[Data excerpts]

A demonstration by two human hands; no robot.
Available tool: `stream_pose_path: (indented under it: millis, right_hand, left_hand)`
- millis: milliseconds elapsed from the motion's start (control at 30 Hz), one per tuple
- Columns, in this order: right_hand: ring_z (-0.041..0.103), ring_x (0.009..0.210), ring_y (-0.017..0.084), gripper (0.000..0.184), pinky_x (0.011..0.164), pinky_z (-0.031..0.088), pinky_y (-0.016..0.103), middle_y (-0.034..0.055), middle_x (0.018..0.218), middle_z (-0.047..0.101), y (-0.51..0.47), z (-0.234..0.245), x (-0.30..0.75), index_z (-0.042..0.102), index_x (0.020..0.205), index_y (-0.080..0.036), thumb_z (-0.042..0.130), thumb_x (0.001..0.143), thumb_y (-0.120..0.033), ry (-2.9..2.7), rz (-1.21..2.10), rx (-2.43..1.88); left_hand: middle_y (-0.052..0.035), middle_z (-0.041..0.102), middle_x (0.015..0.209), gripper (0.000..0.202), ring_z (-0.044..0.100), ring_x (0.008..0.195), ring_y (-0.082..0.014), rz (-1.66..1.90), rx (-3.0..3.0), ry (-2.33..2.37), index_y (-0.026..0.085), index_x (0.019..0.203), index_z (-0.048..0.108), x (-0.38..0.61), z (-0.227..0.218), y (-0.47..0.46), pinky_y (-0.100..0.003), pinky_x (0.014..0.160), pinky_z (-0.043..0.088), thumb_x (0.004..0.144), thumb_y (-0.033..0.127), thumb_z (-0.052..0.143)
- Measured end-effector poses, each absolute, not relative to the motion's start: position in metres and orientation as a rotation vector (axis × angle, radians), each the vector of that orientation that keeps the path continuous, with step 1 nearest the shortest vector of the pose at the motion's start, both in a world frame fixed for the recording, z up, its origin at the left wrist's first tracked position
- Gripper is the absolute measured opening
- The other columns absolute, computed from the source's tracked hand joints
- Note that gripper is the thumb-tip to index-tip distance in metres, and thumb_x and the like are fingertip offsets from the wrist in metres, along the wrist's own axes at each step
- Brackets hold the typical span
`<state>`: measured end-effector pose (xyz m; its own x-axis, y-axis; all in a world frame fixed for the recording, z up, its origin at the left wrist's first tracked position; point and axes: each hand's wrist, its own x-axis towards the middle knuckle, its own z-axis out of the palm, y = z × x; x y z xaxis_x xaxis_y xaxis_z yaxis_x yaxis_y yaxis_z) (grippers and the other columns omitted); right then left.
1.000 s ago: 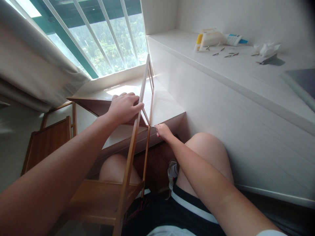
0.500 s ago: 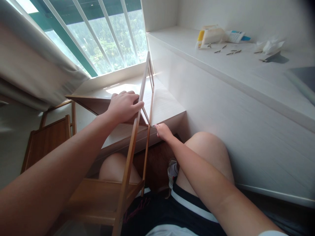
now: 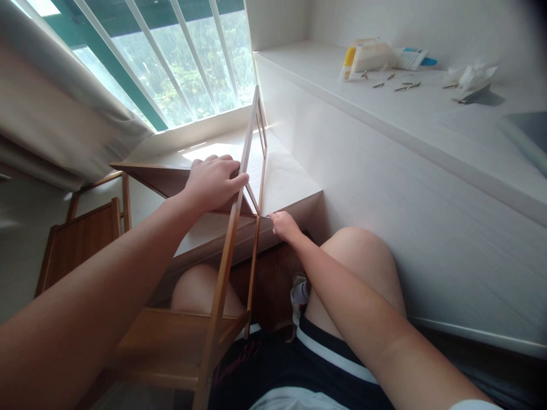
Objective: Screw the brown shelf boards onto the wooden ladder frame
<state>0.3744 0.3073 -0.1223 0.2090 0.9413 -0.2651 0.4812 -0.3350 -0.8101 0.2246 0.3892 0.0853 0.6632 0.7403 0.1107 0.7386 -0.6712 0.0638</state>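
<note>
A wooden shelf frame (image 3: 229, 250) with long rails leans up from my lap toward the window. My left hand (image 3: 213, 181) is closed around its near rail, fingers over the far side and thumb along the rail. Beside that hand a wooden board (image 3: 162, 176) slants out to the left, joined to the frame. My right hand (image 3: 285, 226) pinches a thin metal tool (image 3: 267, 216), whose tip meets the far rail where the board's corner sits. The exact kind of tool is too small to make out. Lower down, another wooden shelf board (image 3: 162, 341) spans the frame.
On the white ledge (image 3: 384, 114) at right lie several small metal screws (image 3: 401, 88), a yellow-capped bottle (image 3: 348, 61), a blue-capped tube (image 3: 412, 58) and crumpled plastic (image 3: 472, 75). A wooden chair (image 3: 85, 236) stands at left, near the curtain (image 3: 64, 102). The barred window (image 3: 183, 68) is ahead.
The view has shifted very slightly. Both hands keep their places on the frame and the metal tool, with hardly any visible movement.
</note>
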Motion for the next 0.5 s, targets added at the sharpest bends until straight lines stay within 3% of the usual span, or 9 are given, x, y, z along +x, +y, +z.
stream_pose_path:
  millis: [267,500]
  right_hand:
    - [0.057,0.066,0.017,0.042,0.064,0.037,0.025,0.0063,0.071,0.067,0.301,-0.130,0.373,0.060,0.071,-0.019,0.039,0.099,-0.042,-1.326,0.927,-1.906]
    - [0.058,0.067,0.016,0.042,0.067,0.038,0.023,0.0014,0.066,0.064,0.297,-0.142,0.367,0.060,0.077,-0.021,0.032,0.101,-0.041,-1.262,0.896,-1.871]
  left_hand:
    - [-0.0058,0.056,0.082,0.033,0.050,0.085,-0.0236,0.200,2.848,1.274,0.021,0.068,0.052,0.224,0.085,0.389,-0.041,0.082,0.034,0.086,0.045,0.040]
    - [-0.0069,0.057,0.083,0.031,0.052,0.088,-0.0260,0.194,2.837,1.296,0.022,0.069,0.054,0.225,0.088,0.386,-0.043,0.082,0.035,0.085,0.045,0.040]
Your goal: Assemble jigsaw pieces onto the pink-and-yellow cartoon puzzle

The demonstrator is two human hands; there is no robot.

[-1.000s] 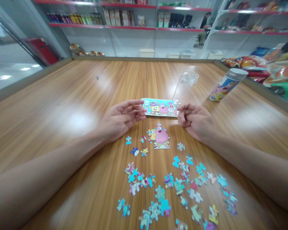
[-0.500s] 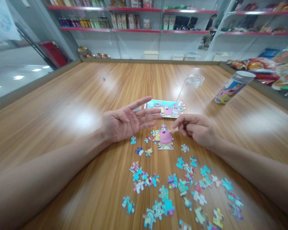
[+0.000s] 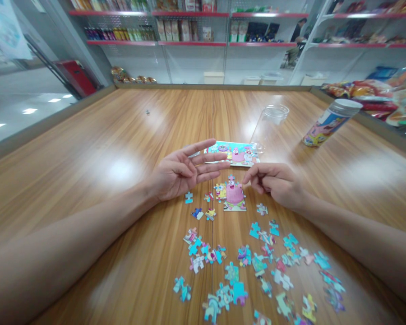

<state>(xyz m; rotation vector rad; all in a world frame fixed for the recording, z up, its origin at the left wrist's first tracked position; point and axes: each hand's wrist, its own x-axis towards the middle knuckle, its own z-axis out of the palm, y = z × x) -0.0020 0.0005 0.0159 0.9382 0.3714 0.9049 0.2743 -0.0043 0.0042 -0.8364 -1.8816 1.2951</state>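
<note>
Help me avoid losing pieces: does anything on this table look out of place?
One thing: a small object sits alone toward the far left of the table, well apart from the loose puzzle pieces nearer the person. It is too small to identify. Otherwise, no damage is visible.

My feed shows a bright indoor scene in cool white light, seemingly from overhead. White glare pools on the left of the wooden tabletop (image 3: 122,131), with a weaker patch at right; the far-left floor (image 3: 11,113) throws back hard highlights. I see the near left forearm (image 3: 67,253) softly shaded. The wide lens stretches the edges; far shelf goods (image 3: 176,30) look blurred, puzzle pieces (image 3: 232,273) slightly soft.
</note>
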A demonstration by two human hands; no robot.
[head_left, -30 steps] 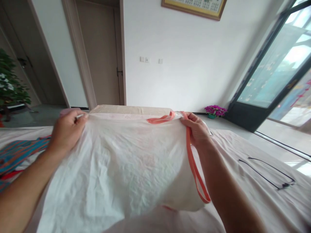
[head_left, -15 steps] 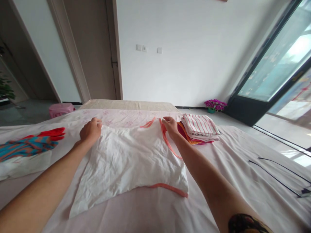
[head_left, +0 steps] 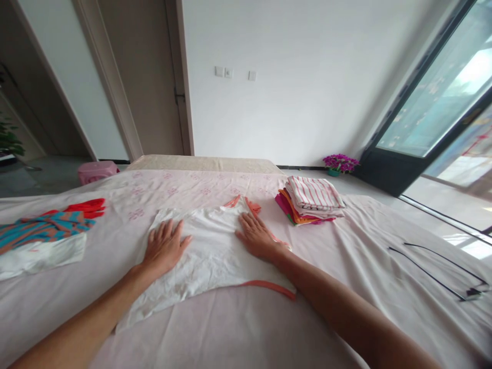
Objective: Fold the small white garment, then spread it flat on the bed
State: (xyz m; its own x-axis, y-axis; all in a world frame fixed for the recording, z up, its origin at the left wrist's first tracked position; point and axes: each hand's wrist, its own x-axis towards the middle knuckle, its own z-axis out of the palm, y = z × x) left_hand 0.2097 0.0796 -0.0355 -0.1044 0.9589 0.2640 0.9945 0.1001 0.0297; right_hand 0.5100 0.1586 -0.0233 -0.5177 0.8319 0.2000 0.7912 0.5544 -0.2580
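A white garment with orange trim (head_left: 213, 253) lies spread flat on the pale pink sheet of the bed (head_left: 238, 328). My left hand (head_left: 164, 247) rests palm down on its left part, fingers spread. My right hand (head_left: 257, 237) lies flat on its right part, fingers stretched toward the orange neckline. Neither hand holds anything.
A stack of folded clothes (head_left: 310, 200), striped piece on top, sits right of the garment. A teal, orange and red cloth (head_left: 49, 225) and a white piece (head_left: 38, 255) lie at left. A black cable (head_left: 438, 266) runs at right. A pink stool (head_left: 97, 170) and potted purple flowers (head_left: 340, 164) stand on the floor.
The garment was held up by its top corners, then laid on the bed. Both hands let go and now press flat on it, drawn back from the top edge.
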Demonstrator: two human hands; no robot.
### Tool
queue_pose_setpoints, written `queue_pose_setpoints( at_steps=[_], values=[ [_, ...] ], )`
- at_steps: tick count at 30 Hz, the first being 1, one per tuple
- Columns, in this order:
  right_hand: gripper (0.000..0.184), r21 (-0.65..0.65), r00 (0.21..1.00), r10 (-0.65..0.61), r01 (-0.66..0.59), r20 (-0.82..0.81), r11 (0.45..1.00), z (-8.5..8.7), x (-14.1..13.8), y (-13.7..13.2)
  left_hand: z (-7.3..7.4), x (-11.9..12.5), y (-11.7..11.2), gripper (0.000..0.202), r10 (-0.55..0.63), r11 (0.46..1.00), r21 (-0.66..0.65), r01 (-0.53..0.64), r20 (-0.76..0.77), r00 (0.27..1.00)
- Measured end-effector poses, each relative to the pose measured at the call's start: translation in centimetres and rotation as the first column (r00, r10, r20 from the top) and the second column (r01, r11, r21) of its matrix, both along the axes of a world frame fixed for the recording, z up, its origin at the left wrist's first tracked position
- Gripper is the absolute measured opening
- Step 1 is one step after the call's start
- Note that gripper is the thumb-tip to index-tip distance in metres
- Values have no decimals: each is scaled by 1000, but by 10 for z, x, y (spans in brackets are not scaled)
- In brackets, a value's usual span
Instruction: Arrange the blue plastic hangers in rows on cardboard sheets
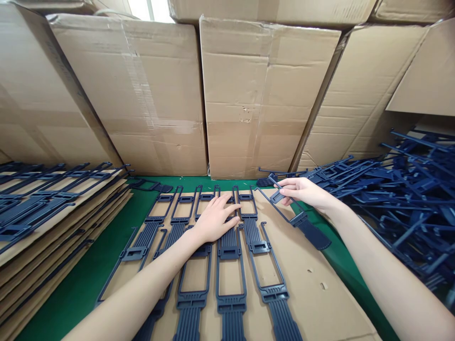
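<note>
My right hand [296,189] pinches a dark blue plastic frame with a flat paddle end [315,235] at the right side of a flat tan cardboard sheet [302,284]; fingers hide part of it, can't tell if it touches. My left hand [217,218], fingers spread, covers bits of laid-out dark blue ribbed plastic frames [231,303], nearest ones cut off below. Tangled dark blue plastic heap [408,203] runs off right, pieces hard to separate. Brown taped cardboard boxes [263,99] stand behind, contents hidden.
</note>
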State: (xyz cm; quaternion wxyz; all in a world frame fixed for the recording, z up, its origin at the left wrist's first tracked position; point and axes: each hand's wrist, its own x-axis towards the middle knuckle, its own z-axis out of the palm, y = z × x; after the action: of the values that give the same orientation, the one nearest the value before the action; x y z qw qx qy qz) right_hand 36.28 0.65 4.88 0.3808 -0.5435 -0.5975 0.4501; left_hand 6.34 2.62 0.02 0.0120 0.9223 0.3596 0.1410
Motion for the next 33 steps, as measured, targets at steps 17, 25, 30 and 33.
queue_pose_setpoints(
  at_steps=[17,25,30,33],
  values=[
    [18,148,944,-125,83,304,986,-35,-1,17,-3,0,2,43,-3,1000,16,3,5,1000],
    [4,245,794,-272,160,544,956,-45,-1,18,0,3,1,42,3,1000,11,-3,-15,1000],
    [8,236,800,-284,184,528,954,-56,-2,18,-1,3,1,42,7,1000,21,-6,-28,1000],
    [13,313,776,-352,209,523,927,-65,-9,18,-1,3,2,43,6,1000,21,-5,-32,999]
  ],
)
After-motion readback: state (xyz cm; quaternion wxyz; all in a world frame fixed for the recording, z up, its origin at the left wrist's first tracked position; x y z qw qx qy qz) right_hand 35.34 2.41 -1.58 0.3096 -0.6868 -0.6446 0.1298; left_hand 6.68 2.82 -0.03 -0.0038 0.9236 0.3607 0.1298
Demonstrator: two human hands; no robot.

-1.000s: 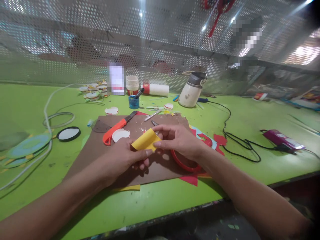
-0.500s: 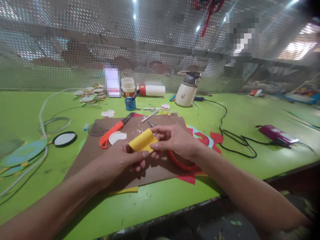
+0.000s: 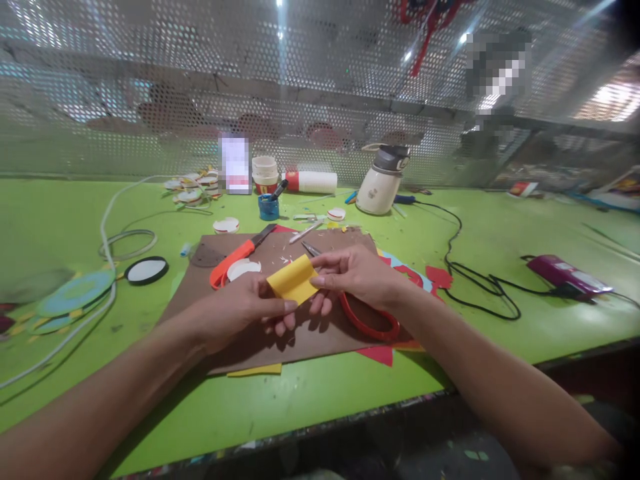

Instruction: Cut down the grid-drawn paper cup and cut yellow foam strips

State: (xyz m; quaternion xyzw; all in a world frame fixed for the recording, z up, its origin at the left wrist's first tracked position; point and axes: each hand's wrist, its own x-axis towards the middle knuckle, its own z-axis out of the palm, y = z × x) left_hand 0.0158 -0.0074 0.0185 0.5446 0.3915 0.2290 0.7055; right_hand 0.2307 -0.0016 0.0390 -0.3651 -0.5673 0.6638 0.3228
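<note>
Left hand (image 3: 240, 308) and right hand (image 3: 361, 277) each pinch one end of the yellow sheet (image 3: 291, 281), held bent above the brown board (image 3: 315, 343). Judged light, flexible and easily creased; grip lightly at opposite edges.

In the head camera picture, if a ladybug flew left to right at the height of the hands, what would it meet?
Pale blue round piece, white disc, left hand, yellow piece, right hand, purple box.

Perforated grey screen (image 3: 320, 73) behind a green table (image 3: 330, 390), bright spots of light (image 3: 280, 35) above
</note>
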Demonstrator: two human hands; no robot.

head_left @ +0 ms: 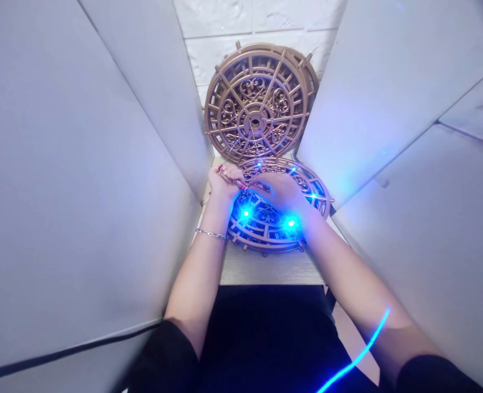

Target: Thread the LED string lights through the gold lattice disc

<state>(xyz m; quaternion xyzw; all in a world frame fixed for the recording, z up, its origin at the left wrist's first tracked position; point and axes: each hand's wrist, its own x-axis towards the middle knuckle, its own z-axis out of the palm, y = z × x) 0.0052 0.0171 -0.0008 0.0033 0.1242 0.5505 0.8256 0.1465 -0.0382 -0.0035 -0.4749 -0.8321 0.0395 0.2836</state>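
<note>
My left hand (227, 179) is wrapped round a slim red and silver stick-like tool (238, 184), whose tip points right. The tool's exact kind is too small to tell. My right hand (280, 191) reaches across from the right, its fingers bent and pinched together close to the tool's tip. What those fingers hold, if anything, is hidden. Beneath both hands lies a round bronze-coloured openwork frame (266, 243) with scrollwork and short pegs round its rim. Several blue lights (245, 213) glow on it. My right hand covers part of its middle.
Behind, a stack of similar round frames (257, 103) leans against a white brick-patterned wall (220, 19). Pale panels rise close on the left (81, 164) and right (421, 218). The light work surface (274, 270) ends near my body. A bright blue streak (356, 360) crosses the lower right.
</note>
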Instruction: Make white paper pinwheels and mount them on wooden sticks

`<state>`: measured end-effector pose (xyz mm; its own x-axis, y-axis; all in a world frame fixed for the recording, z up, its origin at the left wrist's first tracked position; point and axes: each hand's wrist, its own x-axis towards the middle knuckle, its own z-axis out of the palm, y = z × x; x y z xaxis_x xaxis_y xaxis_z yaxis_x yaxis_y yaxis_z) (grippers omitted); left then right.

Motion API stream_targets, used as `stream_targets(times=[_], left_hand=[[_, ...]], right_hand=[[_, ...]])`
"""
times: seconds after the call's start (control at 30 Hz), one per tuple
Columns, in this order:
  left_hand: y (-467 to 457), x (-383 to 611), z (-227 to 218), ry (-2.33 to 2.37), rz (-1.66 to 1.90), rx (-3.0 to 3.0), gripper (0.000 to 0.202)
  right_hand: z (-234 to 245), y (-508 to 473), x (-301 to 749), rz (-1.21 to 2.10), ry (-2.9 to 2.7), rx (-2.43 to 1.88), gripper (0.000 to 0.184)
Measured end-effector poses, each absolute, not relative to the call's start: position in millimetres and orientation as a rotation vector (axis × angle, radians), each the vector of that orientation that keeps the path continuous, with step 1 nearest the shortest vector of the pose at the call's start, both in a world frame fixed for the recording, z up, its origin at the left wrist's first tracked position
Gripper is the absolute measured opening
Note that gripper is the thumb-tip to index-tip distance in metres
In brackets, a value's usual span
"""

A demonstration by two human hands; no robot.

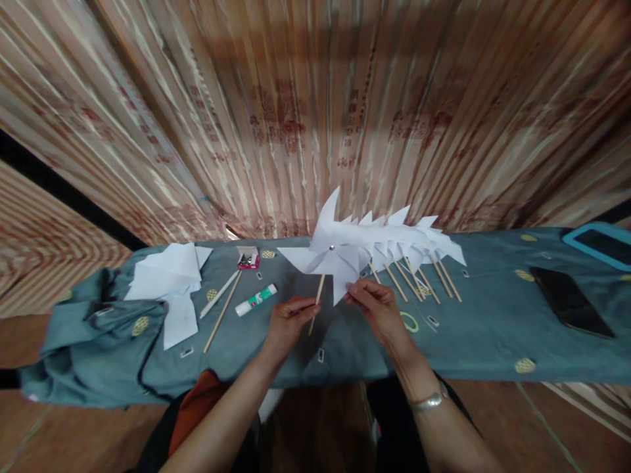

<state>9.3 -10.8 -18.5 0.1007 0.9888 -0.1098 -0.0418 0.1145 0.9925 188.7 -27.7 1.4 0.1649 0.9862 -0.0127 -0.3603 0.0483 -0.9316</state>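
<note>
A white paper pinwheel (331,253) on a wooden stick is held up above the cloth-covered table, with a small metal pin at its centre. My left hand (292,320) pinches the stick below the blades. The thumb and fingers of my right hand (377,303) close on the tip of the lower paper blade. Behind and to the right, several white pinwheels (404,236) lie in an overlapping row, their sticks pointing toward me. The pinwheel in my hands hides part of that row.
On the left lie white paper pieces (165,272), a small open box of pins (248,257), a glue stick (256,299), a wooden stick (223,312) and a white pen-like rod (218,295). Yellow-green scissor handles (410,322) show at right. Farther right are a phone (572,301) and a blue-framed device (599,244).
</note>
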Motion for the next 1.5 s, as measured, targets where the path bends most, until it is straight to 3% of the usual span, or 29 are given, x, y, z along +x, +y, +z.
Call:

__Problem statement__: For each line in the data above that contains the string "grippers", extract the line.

__Answer to this exercise__:
`<state>`: measured end-effector pose (xyz m; its own x-axis, y-axis; all in a world frame fixed for the recording, z up, its origin at the left wrist's first tracked position; point and axes: each hand's wrist, its own x-axis towards the middle knuckle, its own z-axis out of the palm, y = z × x; x y z xaxis_x xaxis_y xaxis_z yaxis_x yaxis_y yaxis_z) (grippers and the other columns omitted); right then left.
`<state>`: measured end-effector pose (xyz mm; its own x-axis, y-axis; all in a world frame fixed for the recording, z up, its origin at the left wrist's first tracked position; point and axes: each hand's wrist, its own x-axis towards the middle knuckle, its own z-axis out of the palm, y = z × x; x y z xaxis_x xaxis_y xaxis_z yaxis_x yaxis_y yaxis_z) (grippers omitted); left then right.

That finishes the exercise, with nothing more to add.